Serifa
- Category: Serif
- Classification: Slab serif
- Designer: Adrian Frutiger
- Date created: 1967
- Design based on: Univers

= Serifa =

Serifa is a slab serif typeface family created by Adrian Frutiger in 1967. The typeface is based on the Univers family.

==Usage==
It was most prominently featured in the logo of Montgomery Ward from 1982 to 1992 and again in the revived online store.
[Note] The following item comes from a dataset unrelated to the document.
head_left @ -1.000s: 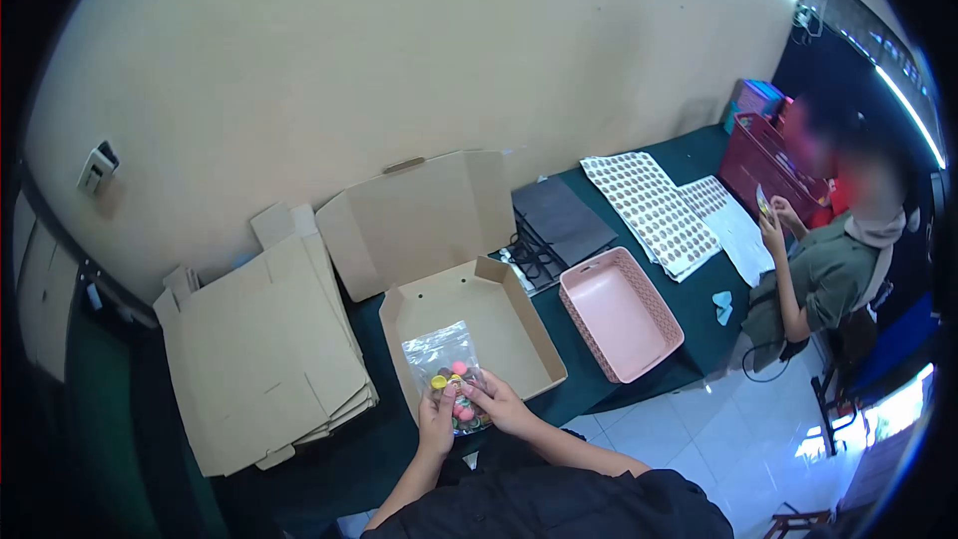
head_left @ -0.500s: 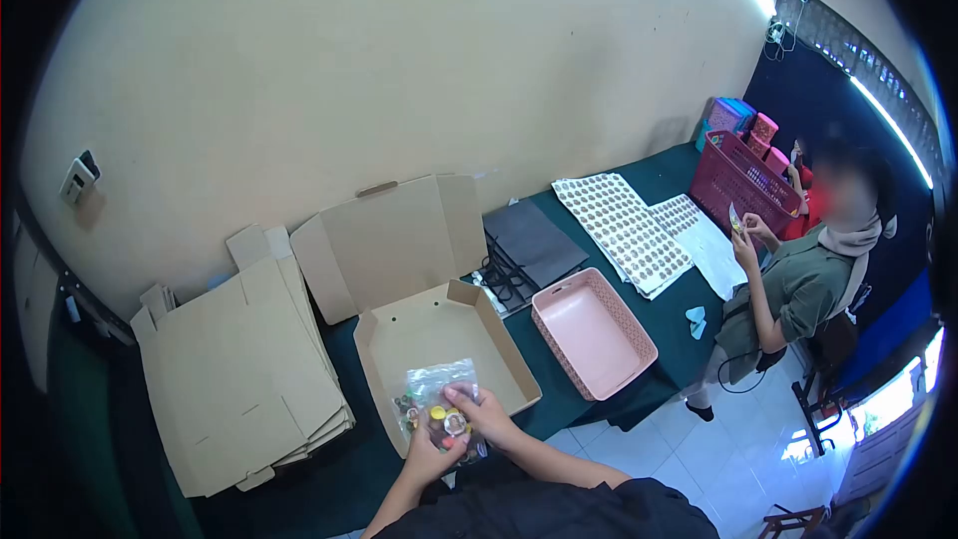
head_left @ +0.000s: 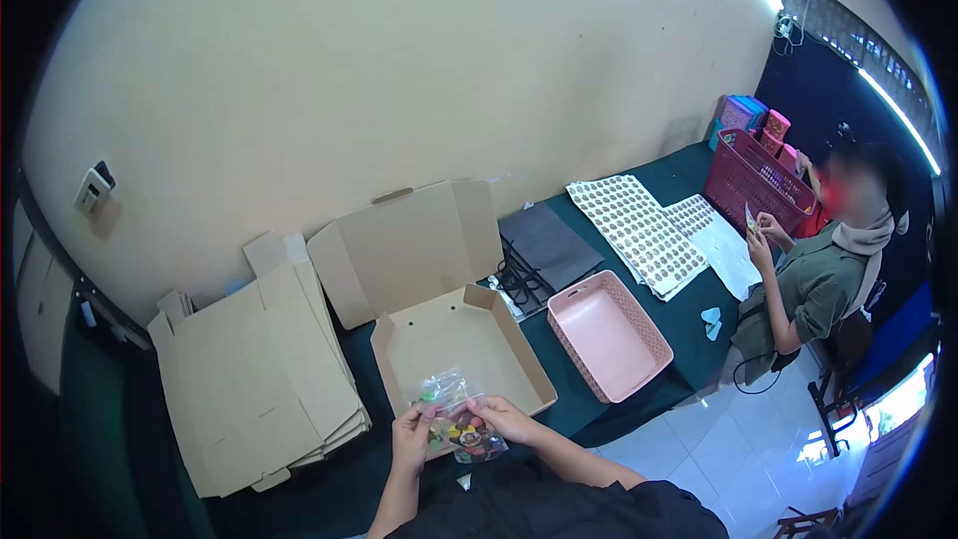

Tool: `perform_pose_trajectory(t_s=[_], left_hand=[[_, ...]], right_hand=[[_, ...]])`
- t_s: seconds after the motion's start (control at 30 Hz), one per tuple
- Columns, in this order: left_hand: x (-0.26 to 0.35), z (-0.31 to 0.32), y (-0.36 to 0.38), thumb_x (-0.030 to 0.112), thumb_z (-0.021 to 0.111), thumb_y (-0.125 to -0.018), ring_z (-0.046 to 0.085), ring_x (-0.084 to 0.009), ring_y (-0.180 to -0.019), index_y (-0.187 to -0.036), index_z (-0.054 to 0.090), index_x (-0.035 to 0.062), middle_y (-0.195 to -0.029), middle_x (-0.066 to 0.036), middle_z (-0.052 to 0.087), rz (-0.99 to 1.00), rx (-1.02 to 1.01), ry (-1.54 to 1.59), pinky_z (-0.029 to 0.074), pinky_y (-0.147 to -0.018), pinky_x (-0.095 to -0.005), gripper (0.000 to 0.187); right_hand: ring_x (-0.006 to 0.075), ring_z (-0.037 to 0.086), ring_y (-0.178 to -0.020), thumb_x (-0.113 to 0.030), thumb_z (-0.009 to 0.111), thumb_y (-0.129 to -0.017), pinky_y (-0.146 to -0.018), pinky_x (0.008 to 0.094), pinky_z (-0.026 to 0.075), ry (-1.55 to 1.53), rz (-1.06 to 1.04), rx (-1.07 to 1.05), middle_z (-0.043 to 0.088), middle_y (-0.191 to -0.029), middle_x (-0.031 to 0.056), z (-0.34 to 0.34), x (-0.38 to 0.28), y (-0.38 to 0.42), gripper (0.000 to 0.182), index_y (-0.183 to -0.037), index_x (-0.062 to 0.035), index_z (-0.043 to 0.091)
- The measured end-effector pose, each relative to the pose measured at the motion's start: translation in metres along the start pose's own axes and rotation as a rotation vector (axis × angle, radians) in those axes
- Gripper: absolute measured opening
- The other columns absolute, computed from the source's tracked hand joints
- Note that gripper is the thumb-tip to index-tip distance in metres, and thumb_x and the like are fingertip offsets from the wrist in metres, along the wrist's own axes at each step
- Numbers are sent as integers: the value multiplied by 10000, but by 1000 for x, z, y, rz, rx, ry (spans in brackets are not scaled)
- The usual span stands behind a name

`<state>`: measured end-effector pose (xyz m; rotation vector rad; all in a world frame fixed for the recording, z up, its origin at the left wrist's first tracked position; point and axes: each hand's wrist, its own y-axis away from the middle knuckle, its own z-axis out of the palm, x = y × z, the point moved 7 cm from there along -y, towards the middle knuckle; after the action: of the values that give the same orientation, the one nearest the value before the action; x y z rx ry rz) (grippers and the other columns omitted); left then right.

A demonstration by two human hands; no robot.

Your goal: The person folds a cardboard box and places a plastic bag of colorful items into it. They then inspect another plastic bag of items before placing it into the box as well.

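Note:
A clear plastic bag (head_left: 483, 448) of small, colourful, mostly round pieces hangs over the front edge of the open cardboard box (head_left: 439, 339). Its contents are too small to name. My left hand (head_left: 410, 439) pinches the bag's upper left side. On the upper right side, my right hand (head_left: 507, 419) grips it with fingers closed. The bag's clear top part stands up between both hands. Inside the box I see only its bare brown bottom, and its lid leans upright against the wall.
Flattened cardboard boxes (head_left: 254, 369) are stacked at left. Right of the box lie black paper bags (head_left: 549, 250), a pink basket (head_left: 611, 339) and sticker sheets (head_left: 639, 235). A maroon basket (head_left: 753, 180) stands farther back, near a co-worker (head_left: 823, 269) handling a small item.
My hands have shifted from cupping the bag's middle to holding its upper sides. The contents now hang lower in the bag. The camera view has shifted slightly.

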<state>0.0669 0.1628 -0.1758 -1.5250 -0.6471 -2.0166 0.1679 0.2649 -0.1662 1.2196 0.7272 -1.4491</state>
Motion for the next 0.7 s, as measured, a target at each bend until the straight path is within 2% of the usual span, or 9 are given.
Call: perform_pose_trajectory(t_s=[0.07,0.17,0.2,0.27,0.4,0.53,0.6,0.67,0.7], left_hand=[[0,2,-1,205,526,-878,561,-132,-818,-1034,575,-15,-882,-85,611,-24,-79,-5,430,-793,-266,274],[18,-1,0,188,519,-874,506,-172,-986,-1214,419,-3,-1142,-123,496,112,62,-37,408,-872,-308,403],[16,2,-1,188,519,-874,506,-172,-986,-1214,419,-3,-1142,-123,496,115,52,-32,408,-872,-308,403],[13,13,1,188,573,-840,488,-165,-999,-1251,379,8,-1179,-116,464,75,-58,-17,419,-839,-277,489],[23,46,12,190,605,-820,415,-182,-1120,-1280,348,9,-1257,-128,398,146,-181,51,366,-910,-297,557],[16,40,16,186,587,-838,470,-175,-1075,-1208,403,9,-1213,-127,456,33,-80,65,364,-906,-288,450],[14,33,18,161,577,-847,543,-153,-947,-1097,469,-4,-1069,-106,553,52,6,67,406,-848,-273,319],[16,31,16,183,582,-845,574,-137,-838,-995,544,-11,-939,-98,611,126,22,96,446,-767,-252,249],[17,27,14,161,586,-841,589,-136,-764,-910,584,-14,-872,-97,635,162,58,21,446,-785,-260,188]], right_hand=[[64,444,-661,-340,377,-933,-617,198,385,94,-83,-17,545,-757,13,-9,6,-5,376,-1038,-47,588],[124,480,-810,-272,377,-935,-769,262,399,110,-145,236,537,-889,48,-18,-17,1,374,-1228,-59,470],[124,480,-810,-272,377,-935,-769,262,399,116,-150,244,537,-889,48,-21,-17,-1,374,-1228,-59,470],[144,485,-889,-237,380,-936,-801,252,385,679,-492,344,512,-1030,83,-13,-41,5,391,-1294,-78,397],[223,443,-906,-174,460,-874,-836,295,357,690,-506,270,448,-1018,122,18,-41,9,446,-1301,-70,385],[242,423,-917,-157,511,-834,-835,319,342,816,-551,280,436,-999,124,20,-43,12,523,-1324,-80,347],[248,415,-939,-163,546,-820,-866,339,334,893,-550,366,437,-1009,120,24,-52,17,508,-1298,-88,390],[258,405,-1023,-167,593,-795,-914,349,319,580,-527,583,432,-1045,120,8,-56,19,419,-1197,-92,501],[246,410,-1088,-168,617,-786,-952,346,302,537,-488,505,477,-1068,109,1,-42,10,296,-1068,-85,584]])
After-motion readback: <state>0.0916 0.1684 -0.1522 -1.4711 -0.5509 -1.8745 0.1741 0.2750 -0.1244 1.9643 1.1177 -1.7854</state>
It was also used in the campaign ads for Ross Perot's 1992 Presidential campaign and from 1982 to late 1987 on the graphics of various CBS News programming, and for the local news programs at the CBS owned-and-operated television stations (as well as several affiliates).
In 2014 Jake Tilson used it in the NT signage to complement the NT logo.
Serifa is also used in nearly all of the College Board's communications and exams.

==Related fonts==
- Glypha, a variation of Serifa by Frutiger in 1980, is narrower and has a larger x-height.
- DilleniaUPC, a Thai typeface that comes preinstalled with Microsoft Windows, contains Latin glyphs which are identical to those of Serifa, except that those of DilleniaUPC have less width (condensed) compared to those of Serifa.
- Hepta Slab is a free and open-source font that is quite similar to Serifa.